Ruthie Abel is a multidisciplinary artist whose work is grounded in two decades of advocacy for human rights, civil liberties, and environmental justice initiatives.

Above The Fold builds on prior work, Let It Be The Dream It Used To Be, documentary photographs made with young clients of eight immigrant aid organizations.

Above the Fold receives support from the New York State Council on the Arts and has fiscal sponsorship from the New York Foundation for the Arts.

Abel is an FDR Four Freedoms Park artist award winner; FUJI Photo awardee; Peter S. Reed Foundation grantee; commission artist from The Rockefeller Foundation and the New Museum; Eddie Adams Workshop alum; and New York University Step Up Photo Voice photography instructor, in conjunction with the Josephine Herrick Project. 

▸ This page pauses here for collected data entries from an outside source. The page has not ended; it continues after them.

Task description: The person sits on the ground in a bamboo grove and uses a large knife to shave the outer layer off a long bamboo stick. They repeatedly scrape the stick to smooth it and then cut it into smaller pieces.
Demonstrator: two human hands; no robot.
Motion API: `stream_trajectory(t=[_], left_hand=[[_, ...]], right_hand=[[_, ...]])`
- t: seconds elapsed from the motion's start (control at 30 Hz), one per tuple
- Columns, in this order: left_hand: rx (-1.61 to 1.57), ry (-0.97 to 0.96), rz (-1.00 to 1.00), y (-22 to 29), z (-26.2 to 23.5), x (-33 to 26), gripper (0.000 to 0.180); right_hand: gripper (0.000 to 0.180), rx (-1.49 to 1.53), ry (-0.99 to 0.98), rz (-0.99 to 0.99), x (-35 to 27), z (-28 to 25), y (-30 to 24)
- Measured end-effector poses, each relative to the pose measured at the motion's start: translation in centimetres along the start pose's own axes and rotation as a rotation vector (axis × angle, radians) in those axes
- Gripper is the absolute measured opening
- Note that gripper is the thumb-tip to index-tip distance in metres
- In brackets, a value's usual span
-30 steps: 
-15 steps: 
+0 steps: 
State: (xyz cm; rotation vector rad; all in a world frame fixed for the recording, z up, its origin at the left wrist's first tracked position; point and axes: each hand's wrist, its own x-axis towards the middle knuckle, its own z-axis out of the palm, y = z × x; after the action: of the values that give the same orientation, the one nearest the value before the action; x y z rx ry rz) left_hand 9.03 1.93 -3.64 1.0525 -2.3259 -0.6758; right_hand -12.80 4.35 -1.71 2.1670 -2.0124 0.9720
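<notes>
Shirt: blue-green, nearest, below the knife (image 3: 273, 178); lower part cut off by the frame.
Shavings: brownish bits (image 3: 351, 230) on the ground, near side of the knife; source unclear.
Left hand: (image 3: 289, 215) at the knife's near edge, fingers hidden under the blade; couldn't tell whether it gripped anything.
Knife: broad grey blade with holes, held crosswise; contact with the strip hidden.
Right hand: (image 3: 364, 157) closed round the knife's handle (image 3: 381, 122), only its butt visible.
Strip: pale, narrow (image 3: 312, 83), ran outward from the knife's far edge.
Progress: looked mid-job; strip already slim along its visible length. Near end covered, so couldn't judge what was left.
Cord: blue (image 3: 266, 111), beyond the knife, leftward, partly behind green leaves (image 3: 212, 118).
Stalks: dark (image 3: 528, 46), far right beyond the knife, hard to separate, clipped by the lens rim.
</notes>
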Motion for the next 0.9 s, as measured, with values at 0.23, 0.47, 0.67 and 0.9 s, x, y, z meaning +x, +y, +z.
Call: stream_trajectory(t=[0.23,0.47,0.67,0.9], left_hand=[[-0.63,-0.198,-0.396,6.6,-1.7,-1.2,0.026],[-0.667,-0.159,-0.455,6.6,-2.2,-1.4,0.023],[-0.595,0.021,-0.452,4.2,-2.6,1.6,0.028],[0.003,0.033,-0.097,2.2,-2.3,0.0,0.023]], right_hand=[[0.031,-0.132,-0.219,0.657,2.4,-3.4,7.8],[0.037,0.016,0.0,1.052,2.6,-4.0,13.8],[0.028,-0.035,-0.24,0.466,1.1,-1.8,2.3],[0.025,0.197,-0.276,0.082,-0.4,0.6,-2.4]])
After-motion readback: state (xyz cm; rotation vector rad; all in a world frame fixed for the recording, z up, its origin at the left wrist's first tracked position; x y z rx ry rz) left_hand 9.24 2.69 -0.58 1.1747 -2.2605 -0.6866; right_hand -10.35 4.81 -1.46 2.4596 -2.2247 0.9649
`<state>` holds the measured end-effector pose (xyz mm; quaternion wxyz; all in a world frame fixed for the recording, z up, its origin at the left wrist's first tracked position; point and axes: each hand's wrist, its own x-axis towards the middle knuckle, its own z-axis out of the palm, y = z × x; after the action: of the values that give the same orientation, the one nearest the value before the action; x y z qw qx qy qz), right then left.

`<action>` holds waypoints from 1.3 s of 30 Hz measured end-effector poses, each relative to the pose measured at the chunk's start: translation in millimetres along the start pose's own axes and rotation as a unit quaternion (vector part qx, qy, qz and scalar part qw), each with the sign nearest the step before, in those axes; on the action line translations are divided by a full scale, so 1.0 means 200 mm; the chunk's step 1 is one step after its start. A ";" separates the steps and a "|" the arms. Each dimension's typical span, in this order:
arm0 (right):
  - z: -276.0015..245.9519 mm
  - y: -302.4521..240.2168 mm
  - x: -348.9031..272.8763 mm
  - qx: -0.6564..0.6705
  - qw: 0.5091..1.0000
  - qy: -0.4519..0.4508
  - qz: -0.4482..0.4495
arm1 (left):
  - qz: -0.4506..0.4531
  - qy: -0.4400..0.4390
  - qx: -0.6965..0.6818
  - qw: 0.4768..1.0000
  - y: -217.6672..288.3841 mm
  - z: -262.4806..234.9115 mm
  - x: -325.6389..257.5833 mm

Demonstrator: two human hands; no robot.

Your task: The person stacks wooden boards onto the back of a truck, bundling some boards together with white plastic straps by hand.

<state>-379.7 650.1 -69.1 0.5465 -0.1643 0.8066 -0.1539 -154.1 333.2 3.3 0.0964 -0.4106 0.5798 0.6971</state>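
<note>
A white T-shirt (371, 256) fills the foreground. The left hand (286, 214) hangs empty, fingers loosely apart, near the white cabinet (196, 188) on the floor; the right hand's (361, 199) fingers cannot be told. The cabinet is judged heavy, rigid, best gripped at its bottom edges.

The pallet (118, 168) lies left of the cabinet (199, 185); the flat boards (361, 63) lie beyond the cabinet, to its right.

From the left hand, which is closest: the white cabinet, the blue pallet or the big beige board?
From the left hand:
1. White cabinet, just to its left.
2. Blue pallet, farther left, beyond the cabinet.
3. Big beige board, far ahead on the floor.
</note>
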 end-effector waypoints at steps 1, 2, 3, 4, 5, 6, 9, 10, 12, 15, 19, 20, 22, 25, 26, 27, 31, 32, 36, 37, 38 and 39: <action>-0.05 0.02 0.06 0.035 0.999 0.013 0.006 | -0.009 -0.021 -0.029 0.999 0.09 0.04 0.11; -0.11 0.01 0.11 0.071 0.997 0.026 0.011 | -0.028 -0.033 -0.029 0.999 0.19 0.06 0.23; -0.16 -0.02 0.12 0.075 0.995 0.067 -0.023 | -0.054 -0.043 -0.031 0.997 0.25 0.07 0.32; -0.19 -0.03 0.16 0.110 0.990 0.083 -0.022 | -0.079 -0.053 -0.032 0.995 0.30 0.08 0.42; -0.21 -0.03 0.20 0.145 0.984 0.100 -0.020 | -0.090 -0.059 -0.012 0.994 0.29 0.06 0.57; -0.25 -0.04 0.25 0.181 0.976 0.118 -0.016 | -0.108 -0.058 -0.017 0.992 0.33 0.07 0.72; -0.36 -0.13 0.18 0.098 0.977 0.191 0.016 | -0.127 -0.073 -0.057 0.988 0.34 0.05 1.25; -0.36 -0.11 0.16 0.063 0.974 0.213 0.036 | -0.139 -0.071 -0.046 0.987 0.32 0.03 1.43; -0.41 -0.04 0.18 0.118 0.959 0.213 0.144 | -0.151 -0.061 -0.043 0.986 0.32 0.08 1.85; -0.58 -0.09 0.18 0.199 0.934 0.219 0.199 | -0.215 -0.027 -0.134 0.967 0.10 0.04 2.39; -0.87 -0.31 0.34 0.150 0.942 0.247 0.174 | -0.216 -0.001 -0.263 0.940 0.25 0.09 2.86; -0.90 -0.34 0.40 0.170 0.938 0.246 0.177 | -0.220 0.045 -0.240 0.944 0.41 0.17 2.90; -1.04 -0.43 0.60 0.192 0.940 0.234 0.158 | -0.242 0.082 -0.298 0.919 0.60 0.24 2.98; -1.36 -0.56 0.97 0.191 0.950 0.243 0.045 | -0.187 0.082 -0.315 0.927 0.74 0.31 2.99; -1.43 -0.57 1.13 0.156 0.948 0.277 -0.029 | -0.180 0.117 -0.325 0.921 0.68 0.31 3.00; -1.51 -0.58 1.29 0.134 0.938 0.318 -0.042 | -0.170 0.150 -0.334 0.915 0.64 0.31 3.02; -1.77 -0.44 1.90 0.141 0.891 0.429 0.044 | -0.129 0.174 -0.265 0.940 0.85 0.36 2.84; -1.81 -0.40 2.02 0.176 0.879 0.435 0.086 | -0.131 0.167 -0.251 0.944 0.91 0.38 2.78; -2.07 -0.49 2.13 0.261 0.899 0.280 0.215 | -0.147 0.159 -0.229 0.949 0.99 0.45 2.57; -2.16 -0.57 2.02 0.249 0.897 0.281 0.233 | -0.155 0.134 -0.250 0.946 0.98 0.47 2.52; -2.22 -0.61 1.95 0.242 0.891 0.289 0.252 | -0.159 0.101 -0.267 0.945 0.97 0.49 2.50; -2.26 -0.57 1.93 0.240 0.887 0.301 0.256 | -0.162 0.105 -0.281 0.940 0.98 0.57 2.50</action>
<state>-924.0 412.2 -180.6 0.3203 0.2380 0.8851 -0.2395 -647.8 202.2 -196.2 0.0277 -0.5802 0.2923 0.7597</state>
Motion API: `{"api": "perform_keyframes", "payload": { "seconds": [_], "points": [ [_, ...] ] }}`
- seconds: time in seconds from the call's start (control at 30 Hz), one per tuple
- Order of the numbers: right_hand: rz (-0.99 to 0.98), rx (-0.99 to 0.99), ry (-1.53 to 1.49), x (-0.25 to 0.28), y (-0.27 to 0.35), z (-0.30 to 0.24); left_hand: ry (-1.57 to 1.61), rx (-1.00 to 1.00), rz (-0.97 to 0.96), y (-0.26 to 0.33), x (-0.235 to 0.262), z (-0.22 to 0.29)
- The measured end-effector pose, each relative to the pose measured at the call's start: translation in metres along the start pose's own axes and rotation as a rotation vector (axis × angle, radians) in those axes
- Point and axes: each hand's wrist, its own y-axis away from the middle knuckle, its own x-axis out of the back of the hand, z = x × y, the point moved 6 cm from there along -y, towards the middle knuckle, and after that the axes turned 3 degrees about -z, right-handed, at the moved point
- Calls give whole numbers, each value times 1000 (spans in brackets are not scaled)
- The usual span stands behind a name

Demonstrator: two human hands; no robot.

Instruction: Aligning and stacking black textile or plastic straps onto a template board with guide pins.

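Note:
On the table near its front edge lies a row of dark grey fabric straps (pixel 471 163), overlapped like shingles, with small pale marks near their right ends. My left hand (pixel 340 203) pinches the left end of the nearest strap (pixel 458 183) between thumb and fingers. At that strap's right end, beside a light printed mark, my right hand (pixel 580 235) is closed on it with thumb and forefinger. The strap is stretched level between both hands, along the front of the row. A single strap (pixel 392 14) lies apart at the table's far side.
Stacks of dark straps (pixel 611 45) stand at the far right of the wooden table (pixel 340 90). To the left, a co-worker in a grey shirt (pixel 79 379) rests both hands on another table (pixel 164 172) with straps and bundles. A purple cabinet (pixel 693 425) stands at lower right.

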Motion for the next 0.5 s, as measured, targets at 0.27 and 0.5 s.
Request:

Her work has been reviewed in Artnet News and has been published in The Huffington Post, Newsweek, Topic Stories, Vogue, Purple Diary, Artnet News and Artsy.  

She contributed the cover image and primary photography to Vulnerable But Not Broken: Psychosocial challenges and resilience pathways among unaccompanied children, a Yale University School of Medicine publication.

A North Carolina native, Ruthie graduated from Columbia Law School, Columbia University's School of International and Public Affairs, and the University of North Carolina at Chapel Hill.